I have a XML with this format:

<rows>
    <row>
        <gSubAssetType>
            <mSubAssetType>
                <SubAssetType>126</SubAssetType>
                <sgSubAssCou>
                    <sSubAssCou>
                        <SubAssScno>0000205282</SubAssScno>
                    </sSubAssCou>
                    <sSubAssCou>
                        <SubAssScno>0002000294</SubAssScno>
                    </sSubAssCou>
                    <sSubAssCou>
                        <SubAssScno>0000203622</SubAssScno>
                    </sSubAssCou>
                </sgSubAssCou>
                <sgTest>
                    <sTest>
                        <Campo1>Value1</Campo1>
                    </sTest>
                    <sTest>
                        <Campo1>Value2</Campo1>
                    </sTest>
                </sgTest>
            </mSubAssetType>
            <mSubAssetType>
                <SubAssetType>125</SubAssetType>
                <sgSubAssCou>
                    <sSubAssCou>
                        <SubAssScno>0000209645</SubAssScno>
                    </sSubAssCou>
                    <sSubAssCou>
                        <SubAssScno>0000204835</SubAssScno>
                    </sSubAssCou>
                    <sSubAssCou>
                        <SubAssScno>0000208014</SubAssScno>
                    </sSubAssCou>
                    <sSubAssCou>
                        <SubAssScno>0000208854</SubAssScno>
                    </sSubAssCou>
                </sgSubAssCou>
            </mSubAssetType>
            <mSubAssetType>
                <SubAssetType>1</SubAssetType>
                <sgSubAssCou>
                    <sSubAssCou>
                        <SubAssScno>0000208850</SubAssScno>
                    </sSubAssCou>
                </sgSubAssCou>
            </mSubAssetType>
        </gSubAssetType>
    </row>
</rows>

I want to extract the data in this format:

SubAssetType_SubAssCou;1;2;0002000294;
SubAssetType_SubAssCou;1;3;0000203622;
SubAssetType_SubAssCou;2;1;0000209645;
SubAssetType_SubAssCou;2;2;0000204835;
SubAssetType_SubAssCou;2;3;0000208014;
SubAssetType_SubAssCou;2;4;0000208854;
SubAssetType_SubAssCou;3;1;0000208850;
SubAssetType_Test;1;1;Value1;
SubAssetType_Test;1;2;Value2;

I want to extract the nodes that start with <s (<sSubAssCou> and <sTest>) keeping track of the position of the node inside the parent, and the position of the parent inside its parent.
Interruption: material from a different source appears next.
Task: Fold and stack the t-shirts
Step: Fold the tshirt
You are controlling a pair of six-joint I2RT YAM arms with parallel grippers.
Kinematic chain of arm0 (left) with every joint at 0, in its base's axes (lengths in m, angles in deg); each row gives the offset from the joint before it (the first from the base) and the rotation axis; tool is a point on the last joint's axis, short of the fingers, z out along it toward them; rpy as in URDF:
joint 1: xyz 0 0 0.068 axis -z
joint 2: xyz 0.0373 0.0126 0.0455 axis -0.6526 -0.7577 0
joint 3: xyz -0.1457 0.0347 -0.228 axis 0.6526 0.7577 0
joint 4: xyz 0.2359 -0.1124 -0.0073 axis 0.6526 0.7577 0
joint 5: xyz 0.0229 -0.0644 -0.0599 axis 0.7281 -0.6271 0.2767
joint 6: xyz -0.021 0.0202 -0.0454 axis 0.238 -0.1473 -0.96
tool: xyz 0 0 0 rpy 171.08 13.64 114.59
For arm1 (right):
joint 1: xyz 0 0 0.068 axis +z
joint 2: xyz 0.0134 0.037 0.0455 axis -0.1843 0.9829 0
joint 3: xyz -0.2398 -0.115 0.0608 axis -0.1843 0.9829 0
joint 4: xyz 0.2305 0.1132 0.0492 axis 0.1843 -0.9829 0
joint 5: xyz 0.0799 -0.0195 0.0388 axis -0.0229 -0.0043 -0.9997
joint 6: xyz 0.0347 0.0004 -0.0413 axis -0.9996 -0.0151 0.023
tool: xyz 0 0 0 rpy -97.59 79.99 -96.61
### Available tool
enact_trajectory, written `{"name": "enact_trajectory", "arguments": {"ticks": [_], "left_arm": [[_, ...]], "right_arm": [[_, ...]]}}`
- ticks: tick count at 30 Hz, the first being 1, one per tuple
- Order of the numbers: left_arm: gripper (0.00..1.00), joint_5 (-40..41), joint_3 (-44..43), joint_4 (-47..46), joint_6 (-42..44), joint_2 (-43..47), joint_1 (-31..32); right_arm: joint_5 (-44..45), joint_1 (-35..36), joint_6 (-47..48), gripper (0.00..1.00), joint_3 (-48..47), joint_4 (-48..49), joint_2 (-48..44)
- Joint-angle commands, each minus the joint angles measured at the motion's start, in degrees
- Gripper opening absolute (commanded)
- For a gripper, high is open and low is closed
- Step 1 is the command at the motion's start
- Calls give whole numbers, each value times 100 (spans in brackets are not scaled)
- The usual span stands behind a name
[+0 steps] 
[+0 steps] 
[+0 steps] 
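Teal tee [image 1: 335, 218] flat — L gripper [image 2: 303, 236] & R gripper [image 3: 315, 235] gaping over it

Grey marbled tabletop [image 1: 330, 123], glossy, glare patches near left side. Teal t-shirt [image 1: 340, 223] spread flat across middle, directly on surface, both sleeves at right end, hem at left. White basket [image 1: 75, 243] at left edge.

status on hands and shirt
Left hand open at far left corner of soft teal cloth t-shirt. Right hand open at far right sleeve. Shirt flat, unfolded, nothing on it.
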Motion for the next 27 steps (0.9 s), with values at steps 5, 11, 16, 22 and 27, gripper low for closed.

I could do this with some nested for-each, but I need to use also <xsl:result-document> to write the output to a file, and Saxon give an error when trying to output to the same document twice. So I am trying to use for-each-group, but I don't see how to keep the position of the node mSubAssetType for each sSubAssCou Any ideas how I can do that?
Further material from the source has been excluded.